Following Sheikh Nahyan bin Mubarak Al Nahyan, Maitha Al Shamsi was instated as president in 2013. Al Shamsi was followed by Lubna Khalid Al Qasimi, who was appointed president in 2014. In July 2023, Shamma Al Mazrui, the UAE's Minister of Community Development, was appointed as the new chair of the board of trustees.
Concerns over academic integrity, transparency, and plagiarism at Zayed University are ongoing, questions have been raised about the weak academic credentials and lack of international experience among the new management.

== Controversies ==
Professor Matt J. Duffy expressed concern that his activities, including "writing for Gulf News, starting a student chapter of the Society of Professional Journalists, and teaching objectively about the U.A.E.'s media law," may have led to his dismissal.

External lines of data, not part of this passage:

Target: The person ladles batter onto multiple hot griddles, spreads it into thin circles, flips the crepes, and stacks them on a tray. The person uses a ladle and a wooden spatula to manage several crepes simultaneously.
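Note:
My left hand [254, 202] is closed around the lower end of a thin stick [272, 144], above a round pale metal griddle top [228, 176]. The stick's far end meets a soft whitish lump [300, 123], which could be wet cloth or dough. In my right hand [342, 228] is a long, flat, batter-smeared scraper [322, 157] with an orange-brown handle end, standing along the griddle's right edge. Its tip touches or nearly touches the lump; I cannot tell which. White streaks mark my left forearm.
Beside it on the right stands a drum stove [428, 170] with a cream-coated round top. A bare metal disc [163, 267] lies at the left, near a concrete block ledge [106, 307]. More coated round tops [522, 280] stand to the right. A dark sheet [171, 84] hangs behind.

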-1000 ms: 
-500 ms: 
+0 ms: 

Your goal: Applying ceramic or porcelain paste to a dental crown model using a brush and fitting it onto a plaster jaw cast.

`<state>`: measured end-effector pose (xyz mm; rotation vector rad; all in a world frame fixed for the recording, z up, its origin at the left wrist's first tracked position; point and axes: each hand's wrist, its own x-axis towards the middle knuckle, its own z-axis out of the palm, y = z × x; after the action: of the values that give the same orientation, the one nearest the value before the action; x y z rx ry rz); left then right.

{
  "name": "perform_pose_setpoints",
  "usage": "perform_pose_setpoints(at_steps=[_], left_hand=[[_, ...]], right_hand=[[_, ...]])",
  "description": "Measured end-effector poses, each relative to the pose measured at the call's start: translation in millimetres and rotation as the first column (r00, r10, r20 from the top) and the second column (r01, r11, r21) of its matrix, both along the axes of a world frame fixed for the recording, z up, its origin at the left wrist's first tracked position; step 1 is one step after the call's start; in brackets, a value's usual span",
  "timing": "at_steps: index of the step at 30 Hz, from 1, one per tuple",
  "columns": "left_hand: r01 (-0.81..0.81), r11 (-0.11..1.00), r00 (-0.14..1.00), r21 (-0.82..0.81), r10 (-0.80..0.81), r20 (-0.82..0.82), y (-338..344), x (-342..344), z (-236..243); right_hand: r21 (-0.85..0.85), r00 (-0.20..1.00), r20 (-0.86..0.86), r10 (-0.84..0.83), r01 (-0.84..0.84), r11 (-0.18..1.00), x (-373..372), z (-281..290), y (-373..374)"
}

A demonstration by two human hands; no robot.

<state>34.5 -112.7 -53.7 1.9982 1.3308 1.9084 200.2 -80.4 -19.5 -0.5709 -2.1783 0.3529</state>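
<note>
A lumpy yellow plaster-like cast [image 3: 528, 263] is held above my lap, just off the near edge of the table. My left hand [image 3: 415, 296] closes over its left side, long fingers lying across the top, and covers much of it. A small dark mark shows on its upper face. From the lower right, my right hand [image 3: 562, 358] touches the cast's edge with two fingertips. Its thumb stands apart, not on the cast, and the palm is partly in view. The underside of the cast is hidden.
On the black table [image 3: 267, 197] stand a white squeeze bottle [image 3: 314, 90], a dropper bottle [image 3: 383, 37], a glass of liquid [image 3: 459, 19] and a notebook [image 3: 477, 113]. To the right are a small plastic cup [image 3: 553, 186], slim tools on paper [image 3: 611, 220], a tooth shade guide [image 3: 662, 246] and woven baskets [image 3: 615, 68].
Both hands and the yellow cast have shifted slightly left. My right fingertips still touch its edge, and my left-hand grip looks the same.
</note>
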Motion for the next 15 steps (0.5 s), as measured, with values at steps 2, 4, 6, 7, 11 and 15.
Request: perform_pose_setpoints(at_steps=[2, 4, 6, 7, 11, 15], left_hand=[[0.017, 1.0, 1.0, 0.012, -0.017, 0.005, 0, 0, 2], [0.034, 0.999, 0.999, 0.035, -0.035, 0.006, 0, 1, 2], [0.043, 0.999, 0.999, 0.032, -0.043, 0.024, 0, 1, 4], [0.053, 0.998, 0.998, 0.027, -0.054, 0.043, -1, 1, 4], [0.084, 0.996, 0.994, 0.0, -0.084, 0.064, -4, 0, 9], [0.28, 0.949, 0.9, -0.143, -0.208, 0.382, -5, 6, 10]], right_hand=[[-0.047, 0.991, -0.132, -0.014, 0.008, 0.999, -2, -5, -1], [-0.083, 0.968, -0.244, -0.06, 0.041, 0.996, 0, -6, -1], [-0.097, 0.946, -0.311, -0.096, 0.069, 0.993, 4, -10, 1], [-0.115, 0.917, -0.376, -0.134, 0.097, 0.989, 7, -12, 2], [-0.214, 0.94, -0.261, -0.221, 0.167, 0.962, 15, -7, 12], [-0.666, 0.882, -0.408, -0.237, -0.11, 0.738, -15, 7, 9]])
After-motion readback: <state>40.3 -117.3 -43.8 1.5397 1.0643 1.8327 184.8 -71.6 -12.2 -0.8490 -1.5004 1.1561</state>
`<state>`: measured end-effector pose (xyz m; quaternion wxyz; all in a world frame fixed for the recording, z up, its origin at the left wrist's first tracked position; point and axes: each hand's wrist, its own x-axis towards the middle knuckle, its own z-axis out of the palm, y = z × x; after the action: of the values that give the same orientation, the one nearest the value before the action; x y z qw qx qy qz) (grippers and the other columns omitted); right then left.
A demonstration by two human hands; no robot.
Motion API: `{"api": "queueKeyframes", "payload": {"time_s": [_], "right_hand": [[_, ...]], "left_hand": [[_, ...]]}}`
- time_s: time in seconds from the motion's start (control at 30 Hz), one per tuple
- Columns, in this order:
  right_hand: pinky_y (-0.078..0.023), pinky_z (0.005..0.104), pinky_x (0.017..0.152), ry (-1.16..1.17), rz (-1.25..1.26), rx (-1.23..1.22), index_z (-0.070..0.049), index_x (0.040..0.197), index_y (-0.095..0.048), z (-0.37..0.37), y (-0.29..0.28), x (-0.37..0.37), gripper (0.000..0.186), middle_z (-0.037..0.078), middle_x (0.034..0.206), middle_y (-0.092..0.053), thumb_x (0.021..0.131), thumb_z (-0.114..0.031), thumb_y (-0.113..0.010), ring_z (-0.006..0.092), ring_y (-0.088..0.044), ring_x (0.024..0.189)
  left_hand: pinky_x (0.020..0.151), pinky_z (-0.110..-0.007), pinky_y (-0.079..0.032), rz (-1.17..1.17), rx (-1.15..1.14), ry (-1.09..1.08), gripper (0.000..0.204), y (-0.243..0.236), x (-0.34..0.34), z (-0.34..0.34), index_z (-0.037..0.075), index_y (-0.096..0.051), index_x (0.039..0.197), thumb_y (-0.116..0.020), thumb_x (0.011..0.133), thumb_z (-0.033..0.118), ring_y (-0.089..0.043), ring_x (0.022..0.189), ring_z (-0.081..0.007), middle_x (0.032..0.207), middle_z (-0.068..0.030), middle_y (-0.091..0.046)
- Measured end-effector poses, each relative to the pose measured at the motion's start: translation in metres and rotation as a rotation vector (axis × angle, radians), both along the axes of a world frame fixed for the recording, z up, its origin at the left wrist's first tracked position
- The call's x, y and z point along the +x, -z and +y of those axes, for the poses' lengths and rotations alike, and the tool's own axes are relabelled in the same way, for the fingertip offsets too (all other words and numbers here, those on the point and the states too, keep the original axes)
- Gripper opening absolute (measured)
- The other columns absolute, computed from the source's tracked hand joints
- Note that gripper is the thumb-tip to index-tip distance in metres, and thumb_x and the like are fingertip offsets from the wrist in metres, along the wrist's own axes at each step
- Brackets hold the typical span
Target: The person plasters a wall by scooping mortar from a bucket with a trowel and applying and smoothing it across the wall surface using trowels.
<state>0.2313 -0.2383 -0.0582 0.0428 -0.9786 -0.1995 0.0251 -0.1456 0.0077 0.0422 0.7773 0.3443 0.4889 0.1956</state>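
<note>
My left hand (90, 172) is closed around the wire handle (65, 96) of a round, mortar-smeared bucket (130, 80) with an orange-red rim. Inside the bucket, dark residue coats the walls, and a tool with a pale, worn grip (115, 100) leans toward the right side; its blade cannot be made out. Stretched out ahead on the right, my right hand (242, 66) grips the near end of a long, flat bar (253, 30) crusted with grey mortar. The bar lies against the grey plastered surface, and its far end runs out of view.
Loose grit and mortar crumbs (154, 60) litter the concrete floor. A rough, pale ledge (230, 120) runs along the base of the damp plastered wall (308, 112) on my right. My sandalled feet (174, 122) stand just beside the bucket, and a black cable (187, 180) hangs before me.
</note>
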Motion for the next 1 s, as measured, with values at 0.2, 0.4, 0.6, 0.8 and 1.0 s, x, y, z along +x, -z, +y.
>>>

Although the MSCHE Self-Study claims to follow Article 19 of the United Nations Universal Declaration of Human Rights ("Everyone has the right to freedom of opinion and expression; this right includes freedom to hold opinions without interference and to seek, receive, and impart information and ideas through any media regardless of frontiers"), the university refuses to comment publicly on the case.

Materials deemed to be offensive are removed from the university library or placed in a locked storage area called Special Collections. Students must obtain faculty approval to access these materials, which include books on nursing, art, human sexuality, and books containing critical views of religion. Librarians at Zayed University are instructed to consider censorship and culturally appropriate attitudes toward access and authority when teaching information literacy.